For my entire 25+ year software development career I've used statically (and strongly to varying degrees) typed programming languages: Pascal, Modula-2, Ada, C, C++, and Java. I knew I needed to get some exposure to the current up-and-comer's--or pretty-much-already-here's--and so I decided to try Python.
The experience has been enjoyable, but there have been dubious aspects to it.
Definitely on the good side is the inclusion of lists, dictionaries, and tuples as first-class constructs within the language. It is an unalloyed joy to have these constructs available to the programmer as built-in, highly capable features of the language. I can't say enough good things about them. In the last few years I've become a great fan of maps/dictionaries as a fundamental approach to solving a variety of software development issues, and Python's comprehensive support for these and related constructs simplifies so many things.
List comprehensions are another valuable member of the Python toolkit. As I came up to speed with them I was reminded of Fortran's "Implied Do Loop" that I learned about way back in my college computer science classes.
List comprehensions are certainly a very powerful language feature for constructing kernels of concise, effective code.
The personal project I chose to implement using Python was a configuration file builder for which I wanted a graphical user interface. Having a fair amount of past experience with GTK+, I decided to go with PyGTK. This worked out very well. The integration of GTK with Python is extremely well-done, very flexible and easy to use. Many of the issues I had to deal with in the past regarding transferring information between the core app and the GTK API pertaining to data formatting and management just aren't there. Definite kudos to the PyGTK team. So Python and (Py)GTK is a Big Win in my book.
Now although this is rather a minor feature of Python, I've found the ability to return multiple results from a function extraordinarily valuable as it eliminates the need to define and manage parameters that are used for nothing more than passing back two or more results that are produced within a method.
I've done very little with the functional programming features of Python, other than lifting some quick little functions from tutorials or examples that I've needed to do some special-purpose task, like simple filtering. I know the functional programming features are very powerful, and from reading up on them I can certainly see their use, so I look forward to investigating exploiting them in the near future.
Now here's the part where I've yet to see the value.
AIEIEE!! Not the static vs dynamic typing argument!!

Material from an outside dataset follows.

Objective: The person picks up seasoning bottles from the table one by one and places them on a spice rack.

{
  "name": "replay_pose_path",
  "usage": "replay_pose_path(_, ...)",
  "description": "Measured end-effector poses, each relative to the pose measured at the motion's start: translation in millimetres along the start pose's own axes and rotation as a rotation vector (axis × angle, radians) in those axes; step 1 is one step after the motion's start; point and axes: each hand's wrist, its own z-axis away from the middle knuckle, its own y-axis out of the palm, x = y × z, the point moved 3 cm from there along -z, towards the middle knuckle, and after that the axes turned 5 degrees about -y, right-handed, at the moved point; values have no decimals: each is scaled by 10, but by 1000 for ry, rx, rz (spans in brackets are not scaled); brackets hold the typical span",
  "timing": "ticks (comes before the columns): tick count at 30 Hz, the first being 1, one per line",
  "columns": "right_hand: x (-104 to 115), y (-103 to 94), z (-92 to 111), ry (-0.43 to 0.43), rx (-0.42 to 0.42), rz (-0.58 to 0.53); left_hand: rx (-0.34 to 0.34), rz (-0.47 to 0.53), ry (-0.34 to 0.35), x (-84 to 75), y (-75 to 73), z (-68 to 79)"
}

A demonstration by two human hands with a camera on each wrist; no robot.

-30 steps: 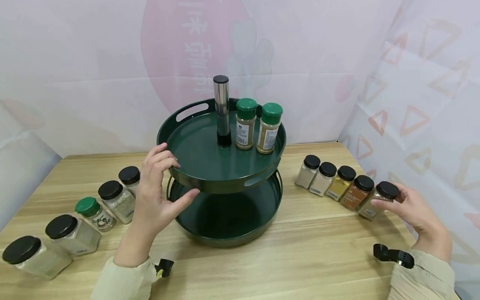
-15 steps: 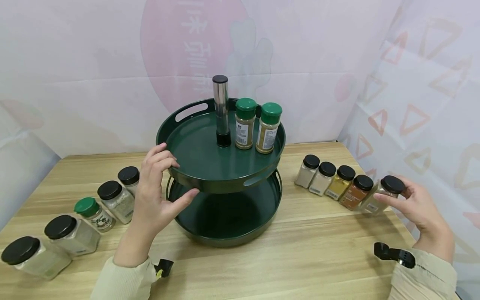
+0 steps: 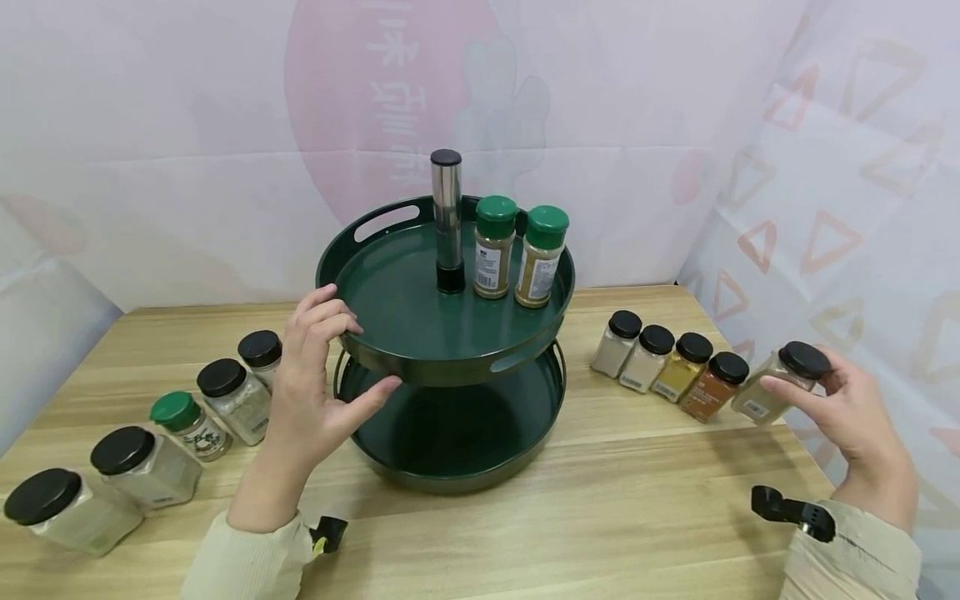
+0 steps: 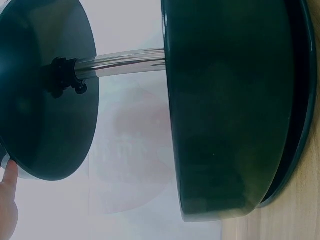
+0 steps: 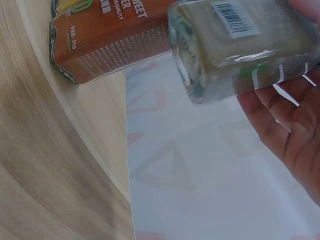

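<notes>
At the right, my right hand (image 3: 862,417) holds a square spice jar (image 3: 772,383) with a black lid, thumb on the near side and fingers on the far side. The jar is tilted above the table, and its barcode label (image 5: 235,19) shows in the right wrist view. My left hand (image 3: 307,392) grips the rim of the upper tier of a dark green two-tier round tray (image 3: 450,371), fingers over the edge and thumb below. On the upper tier, beside the metal post (image 3: 447,217), stand two green-lidded spice bottles (image 3: 492,258).
An orange-brown spice jar (image 3: 712,390), a yellow one (image 3: 678,371) and two pale ones (image 3: 643,362) line the right side. Several jars, one a green-lidded bottle (image 3: 197,429), run down the left. The lower tier (image 3: 450,483) sits on the wooden table; white printed cloth (image 3: 187,167) hangs behind.
My right hand has lifted the spice jar and moved it right, apart from the orange-brown jar. The left hand stays on the tray's rim.
</notes>
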Motion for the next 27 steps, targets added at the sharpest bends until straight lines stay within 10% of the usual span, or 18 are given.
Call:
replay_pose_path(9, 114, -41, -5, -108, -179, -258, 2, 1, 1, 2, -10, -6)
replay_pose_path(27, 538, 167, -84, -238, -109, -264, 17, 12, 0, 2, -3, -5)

I won't get into a full-blown argument, just going to point out where this keeps biting me, which causes me to question whether its value is worth the cost. (And keep in mind that I come from a hard-core strong/static typing background--Ada--so that obviously distorts my perspective :-)
The benefits of dynamic typing seem to revolve around the programmer not having to worry about types, therefore compilation and link errors are reduced so one can get to executing code faster, that when there's a bug manifesting itself during run-time there's more info available for debugging, it's easier to change types to adapt to changing requirements, and you get things like late binding and duck typing.
Okay, those are all true, but a) my code blows up a lot more often, and b) with no explicit type information in the code finding out why it's blowing up takes time, where with static typing the damn thing wouldn't have compiled in the first place--and therefore not have blowed up real good at all.
Here's a method spec:
def setupEventDefinitionsList(self, availableLogEntries,
eventPrereqEvent, eventEntries, eventNames):
Some of these parameters are dictionaries, some are lists, some are class instances. Which are which? If I change the implementation of this method such that, say, eventLogEntries, is now a dictionary, I won't know that I possibly missed making the corresponding adjustment to the argument in an invoking method until I actually execute that method. Which, if the caller is in a little-used part of the application, could be a long time coming.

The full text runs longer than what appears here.